Rev. Idramitrasa in Brahmi, Panchala symbols.

The last independent ruler of Ahichatra was Achyuta Naga, who was defeated by Samudragupta, after which Panchala was annexed into the Gupta Empire. The coins of Achyuta found from Ahichatra have a wheel of eight spokes on the reverse and the legend Achyu on the obverse.

== Archaeology ==
The site was briefly explored by Sir Alexander Cunningham in 1871, and then excavated by the ASI from 1940 for "about five years". The excavations found brick fortifications and continuity of occupation from a period before 600 BCE to 1100 CE. During the first excavations in 1940–44, the Painted Gray Ware pottery were found at the earliest level. Ruins of this city could be identified from the remote sensing imagery of IRS (Indian Remote Sensing) satellites. The ruins reveal that the city had a triangular shape.

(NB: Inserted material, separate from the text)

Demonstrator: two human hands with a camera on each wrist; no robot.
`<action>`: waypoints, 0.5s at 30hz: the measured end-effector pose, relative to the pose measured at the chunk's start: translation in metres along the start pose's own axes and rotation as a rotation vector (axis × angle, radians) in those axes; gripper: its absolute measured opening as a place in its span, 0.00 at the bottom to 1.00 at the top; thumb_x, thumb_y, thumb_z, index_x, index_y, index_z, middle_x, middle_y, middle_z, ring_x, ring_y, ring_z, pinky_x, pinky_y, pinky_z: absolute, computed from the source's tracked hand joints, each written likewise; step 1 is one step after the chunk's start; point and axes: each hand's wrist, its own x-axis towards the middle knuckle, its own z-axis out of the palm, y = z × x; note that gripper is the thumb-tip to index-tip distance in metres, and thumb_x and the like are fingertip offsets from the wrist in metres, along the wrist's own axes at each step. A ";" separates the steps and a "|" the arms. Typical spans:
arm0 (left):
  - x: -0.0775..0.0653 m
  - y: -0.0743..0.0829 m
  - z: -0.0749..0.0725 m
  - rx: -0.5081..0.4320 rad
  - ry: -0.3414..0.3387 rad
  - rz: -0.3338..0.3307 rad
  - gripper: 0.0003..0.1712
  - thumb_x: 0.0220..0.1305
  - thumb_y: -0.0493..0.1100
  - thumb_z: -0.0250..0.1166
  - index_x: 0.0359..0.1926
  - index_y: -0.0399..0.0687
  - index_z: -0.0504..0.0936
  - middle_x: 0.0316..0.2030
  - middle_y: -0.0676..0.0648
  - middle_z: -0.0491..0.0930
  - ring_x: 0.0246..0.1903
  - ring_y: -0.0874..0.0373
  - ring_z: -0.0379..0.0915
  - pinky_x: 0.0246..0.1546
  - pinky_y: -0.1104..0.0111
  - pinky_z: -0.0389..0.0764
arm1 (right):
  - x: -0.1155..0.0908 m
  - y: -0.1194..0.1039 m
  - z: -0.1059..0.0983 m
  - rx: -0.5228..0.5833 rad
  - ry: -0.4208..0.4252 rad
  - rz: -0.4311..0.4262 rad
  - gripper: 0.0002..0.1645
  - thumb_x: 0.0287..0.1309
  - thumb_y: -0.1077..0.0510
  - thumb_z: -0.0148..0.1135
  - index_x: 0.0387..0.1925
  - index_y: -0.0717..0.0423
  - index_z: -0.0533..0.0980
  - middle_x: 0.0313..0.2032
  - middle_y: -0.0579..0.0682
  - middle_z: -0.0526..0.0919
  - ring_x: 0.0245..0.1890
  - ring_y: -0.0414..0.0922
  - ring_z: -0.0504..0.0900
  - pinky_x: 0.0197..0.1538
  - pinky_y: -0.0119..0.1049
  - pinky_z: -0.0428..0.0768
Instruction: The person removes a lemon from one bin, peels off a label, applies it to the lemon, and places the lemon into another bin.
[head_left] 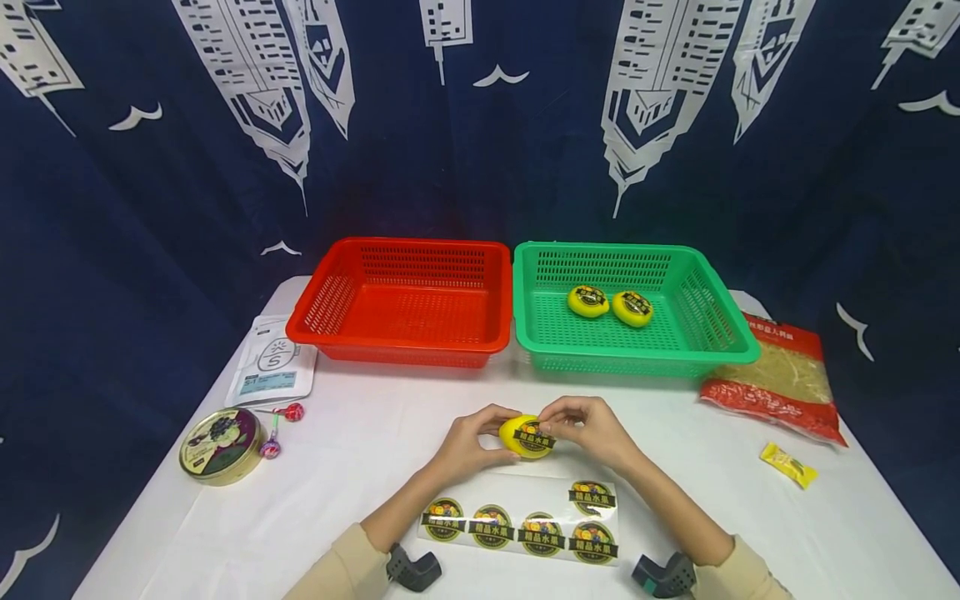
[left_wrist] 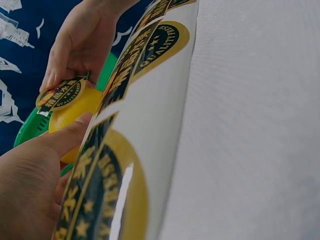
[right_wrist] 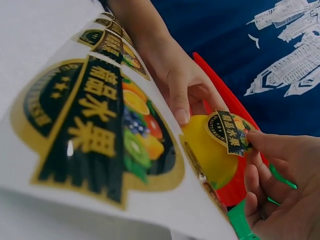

Recent excavations in Ahichchhatra showed it was first inhabited by the middle of the second millennium BC with Ochre Coloured Pottery culture people, followed by Black and Red Ware culture. Around 1000 BC, it reached at least 40 hectares of area, making it one of the largest Painted Grey Ware culture sites. Evidence of construction of early fortifications were discovered around 1000 BC indicating first urban development. Near Ahichchhatra, 2 km to its west there is a big pond which is said to trace its ancestry to the time of Mahabharata. The pond, located in the village of Jagannathpur is said to have been made by the pandavas at the time of their forest dwelling (vanvas).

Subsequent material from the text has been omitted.